Lucasfilm Lost the Old Death Star, So It Made a New One With CGI
'Rogue One' brings back many old ships, made in a very new way.
Setting Rogue One right before the events of A New Hope makes for a fascinating storyline that finally explains how the rebels managed to steal the plans to the Death Star. But it also posed a major challenge in terms of how to show the planet-sized weapon and other Star Wars spacecraft, like the Star Destroyers, on screen.
For A New Hope, the Death Star and the many spaceships that race across the screen were miniatures, made by George Lucas’s then-fledging visual effects studio Industrial Light & Magic. Now, ILM has 40 years of VFX might behind it, and has spent a lot of time leading the way in development of cutting-edge computer graphics. Ironically, that led to a major challenge: could the Death Star and ships in Rogue One, now rendered fully in CGI, still resemble the things audiences know so well?
For the Death Star, ILM’s secret weapon was visual effects supervisor John Knoll, who also happened to be a part of the team that came up with the story for Rogue One. Knoll said that he took on the re-creation of the Death Star in CG as a “fun hobby project.” Knoll revealed his side project in a presentation at this year’s Star Wars Celebration Europe event in London.

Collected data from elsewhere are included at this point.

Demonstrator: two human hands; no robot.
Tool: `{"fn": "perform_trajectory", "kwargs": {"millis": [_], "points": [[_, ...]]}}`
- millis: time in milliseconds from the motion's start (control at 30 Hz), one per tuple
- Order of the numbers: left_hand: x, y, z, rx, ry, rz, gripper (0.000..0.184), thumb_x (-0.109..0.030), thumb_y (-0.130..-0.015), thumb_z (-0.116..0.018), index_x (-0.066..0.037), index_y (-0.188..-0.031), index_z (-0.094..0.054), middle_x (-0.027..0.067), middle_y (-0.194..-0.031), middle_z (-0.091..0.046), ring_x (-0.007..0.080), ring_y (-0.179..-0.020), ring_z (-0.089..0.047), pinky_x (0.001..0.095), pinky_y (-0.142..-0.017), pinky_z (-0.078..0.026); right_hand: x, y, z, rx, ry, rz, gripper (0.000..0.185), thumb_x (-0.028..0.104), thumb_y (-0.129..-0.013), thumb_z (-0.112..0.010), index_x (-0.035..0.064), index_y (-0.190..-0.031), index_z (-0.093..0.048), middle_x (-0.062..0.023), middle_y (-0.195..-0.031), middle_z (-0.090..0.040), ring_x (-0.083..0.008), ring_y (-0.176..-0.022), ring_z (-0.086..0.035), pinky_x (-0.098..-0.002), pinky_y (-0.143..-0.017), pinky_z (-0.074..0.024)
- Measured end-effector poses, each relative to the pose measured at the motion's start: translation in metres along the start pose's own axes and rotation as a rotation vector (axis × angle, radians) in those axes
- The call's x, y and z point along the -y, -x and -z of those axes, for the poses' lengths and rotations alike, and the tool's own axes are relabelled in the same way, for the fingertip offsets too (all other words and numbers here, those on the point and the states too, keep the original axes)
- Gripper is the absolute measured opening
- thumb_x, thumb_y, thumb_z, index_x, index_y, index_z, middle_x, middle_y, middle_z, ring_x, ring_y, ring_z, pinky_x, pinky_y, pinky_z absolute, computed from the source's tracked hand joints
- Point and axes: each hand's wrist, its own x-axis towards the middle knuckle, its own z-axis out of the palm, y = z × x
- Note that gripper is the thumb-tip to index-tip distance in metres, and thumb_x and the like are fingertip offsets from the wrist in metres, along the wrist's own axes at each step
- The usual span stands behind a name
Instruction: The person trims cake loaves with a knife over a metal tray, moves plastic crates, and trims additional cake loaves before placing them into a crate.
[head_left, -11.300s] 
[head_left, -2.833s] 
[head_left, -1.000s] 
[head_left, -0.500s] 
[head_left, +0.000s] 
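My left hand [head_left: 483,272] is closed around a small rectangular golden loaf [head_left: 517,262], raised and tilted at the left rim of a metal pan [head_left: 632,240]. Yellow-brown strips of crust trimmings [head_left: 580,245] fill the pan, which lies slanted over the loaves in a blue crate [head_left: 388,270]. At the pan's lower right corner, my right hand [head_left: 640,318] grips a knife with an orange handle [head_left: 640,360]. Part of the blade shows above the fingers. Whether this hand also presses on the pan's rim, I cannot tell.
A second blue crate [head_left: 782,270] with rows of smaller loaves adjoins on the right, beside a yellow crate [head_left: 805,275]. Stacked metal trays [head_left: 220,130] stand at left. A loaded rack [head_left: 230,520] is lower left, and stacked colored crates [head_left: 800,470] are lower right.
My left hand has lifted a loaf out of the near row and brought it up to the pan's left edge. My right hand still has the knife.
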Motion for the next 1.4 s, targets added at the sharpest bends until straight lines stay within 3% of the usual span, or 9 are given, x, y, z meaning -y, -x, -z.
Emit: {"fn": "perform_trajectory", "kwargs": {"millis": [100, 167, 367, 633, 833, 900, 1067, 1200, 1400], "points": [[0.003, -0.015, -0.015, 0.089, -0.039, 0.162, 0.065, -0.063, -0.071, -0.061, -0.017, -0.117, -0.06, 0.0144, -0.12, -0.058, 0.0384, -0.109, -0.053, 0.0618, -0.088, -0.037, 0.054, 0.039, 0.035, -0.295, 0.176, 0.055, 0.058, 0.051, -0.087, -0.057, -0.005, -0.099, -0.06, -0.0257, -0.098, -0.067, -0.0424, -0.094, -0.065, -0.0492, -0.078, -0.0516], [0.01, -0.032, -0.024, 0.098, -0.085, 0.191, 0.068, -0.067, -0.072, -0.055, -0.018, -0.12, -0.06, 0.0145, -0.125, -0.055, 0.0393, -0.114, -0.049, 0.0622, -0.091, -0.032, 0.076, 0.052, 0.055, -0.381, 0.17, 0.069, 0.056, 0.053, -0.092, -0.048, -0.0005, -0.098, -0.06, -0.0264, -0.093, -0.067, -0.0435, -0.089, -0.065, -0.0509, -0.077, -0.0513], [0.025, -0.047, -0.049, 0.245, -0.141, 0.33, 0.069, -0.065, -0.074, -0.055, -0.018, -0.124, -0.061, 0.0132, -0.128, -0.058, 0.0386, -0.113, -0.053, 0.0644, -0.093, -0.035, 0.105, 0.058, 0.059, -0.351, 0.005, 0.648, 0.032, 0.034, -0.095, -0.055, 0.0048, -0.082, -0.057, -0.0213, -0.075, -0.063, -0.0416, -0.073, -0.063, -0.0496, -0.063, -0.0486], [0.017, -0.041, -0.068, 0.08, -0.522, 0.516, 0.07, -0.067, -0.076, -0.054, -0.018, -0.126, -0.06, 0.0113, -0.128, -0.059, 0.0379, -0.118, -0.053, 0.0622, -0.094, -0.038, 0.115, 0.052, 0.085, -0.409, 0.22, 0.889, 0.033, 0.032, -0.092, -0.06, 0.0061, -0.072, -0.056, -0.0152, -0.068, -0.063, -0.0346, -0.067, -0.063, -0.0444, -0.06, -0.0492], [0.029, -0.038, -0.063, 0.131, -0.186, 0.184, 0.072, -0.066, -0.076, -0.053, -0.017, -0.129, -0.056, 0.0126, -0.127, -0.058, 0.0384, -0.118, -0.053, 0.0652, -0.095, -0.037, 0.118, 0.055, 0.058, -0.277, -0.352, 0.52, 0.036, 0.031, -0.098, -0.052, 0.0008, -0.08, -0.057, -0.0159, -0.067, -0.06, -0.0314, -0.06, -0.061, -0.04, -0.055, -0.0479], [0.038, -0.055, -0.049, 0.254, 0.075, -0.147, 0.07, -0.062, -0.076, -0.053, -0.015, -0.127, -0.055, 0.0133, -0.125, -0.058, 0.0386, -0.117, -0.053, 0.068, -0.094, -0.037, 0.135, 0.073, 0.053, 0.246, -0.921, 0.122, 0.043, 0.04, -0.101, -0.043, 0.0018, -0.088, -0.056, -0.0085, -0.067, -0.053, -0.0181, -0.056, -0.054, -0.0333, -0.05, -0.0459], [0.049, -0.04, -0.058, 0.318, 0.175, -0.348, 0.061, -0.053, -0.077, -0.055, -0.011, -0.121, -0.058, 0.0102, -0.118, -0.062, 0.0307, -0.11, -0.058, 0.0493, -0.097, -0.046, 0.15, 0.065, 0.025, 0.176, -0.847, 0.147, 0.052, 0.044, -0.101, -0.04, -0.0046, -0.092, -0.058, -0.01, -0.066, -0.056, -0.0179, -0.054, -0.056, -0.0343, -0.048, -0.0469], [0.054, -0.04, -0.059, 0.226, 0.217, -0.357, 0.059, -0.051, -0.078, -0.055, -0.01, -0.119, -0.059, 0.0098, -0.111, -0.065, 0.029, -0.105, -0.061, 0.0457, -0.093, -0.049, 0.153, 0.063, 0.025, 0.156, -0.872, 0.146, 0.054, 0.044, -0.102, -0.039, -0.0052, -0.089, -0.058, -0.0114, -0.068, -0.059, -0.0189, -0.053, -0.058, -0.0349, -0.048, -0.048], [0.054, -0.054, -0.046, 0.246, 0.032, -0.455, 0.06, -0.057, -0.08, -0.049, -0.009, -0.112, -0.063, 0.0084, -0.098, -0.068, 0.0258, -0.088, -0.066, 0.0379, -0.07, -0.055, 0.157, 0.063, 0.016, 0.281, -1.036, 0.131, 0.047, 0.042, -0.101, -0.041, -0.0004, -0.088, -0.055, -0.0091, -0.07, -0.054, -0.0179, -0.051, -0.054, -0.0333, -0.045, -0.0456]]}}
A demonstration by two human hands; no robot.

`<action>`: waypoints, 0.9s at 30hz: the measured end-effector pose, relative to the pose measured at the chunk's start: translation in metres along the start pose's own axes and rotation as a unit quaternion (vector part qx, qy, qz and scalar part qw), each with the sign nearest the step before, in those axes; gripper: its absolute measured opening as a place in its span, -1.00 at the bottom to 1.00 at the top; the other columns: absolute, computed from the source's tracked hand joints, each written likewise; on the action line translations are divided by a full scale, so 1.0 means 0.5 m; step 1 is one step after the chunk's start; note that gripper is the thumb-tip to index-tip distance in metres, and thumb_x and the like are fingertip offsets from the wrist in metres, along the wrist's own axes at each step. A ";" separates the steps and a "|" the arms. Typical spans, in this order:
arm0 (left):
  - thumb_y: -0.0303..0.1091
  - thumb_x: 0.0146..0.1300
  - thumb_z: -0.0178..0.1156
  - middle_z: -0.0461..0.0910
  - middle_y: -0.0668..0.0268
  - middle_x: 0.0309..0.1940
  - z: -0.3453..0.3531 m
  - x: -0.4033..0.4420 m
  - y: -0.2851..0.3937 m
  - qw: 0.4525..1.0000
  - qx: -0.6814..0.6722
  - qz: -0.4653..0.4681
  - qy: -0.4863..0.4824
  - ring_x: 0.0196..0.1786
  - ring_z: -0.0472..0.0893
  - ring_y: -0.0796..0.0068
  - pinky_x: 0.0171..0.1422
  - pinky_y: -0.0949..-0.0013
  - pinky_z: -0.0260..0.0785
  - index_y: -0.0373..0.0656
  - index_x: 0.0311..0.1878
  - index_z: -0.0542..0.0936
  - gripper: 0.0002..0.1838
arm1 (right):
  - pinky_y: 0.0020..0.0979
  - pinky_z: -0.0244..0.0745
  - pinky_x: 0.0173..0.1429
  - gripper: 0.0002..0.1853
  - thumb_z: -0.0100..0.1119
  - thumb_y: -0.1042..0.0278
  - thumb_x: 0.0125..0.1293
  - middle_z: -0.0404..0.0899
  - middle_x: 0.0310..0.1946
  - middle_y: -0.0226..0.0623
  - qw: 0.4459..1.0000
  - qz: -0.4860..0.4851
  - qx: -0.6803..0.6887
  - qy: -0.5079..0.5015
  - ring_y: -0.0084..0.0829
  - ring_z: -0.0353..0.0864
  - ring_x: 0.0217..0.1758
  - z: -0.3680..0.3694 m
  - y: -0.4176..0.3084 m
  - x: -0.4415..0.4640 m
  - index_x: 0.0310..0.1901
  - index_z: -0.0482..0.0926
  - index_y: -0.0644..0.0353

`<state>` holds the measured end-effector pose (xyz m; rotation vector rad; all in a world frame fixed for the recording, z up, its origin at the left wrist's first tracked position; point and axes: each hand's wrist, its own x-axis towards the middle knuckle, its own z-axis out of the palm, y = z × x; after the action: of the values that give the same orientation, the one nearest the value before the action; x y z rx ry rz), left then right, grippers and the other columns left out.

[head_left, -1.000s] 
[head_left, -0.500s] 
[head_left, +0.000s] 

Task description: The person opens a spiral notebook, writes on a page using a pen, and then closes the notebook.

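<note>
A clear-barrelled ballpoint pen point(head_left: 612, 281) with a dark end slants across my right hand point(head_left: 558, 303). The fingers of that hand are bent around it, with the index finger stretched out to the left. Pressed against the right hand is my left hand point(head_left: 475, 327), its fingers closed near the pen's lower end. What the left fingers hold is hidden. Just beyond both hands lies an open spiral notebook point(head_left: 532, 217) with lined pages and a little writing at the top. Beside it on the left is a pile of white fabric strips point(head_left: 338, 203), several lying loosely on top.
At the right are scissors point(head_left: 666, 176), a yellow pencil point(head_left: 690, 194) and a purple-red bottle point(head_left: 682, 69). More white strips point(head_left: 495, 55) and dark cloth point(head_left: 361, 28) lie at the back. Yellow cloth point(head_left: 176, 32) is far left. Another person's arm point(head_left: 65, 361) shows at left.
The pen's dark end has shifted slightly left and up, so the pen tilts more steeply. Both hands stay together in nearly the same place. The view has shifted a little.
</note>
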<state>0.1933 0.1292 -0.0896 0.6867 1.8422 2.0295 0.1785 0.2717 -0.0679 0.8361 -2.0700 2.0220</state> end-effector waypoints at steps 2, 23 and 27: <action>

Back at the time of A New Hope, the Death Star was made as a spherical miniature for wide shots; fabricated pieces were built separately at different scales for shots of explosions on its surface or for spaceships flying by. The model makers often “kit bashed” existing plastic scale model kits, meaning pieces from model trucks, tanks, and warships could easily have shown up on the Death Star and other miniature spacecraft.
For his CG Death Star, Knoll began by referencing footage and photos taken of the miniature at the time. You might think ILM and Lucasfilm, which runs an extensive archives facility, could have just scanned or photographed the actual Death Star miniature. But, alas, they didn’t have it.
“It got packed up in storage case after New Hope completed and put into warehouse as Lucasfilm and ILM moved to Northern California,” said Knoll at Celebration Europe. “When the lease came up, someone said, ‘Get rid of what’s in there nothing’s valuable.’ So ILM doesn’t have the model.”
It turns out that the Death Star is now owned by a private collector. So Knoll had to re-create the Death Star for Rogue One, with all of its intricate surfaces in CG, without the key reference point. The worry was that it would be too good, and not have that “model kit” feeling. Knoll himself noticed in going back to the original designs and photographs from that era that the Death Star miniature had some unique properties.
“As part of re-creation I discovered something about the model that I can’t un-see,” Knoll noted in the presentation. “If you look at the outline, it’s not round, its pretty oblong in the southern hemisphere. I chose not to re-create that aspect of it.”
However, those photographs did help Knoll re-create the Death Star in CG form with the appropriate dimensions and textures. “You take a photograph and you match the photograph on a computer and then you project that onto the [CG] model and unwrap it,” he described. “If you do the same thing for a whole variety of stills from different positions at different resolutions, they become a master map.”
Then, for the spacecraft, Knoll went back to that kit-bashing idea, as he describes in a video released by Disney. “Since we were going to be building a great many assets of various kinds — spaceships and other bits of hardware — we wanted to make a digital version of the model kit library, so that we could take a similar process and hopefully the aesthetic would be continuous across the films that way, he says.
“So, rather than when somebody’s building a spaceship, building every nut and bolt on the ship, the idea was that if we built digital models of a lot of those original kit pieces — the artillery pieces, the tanks from the F1 race car engines — what if we built a lot of those same pieces and had digital versions of those?” he continues. “Then when the modelers are building, they can be selecting from those pieces, fitting them into the model, and the hope is that we are preserving that same aesthetic.”
Soon many Star Wars fans will be able to see a newly crafted Death Star, and spaceships made with the latest in visual effects technologies, yet still based on very much old-school effects techniques.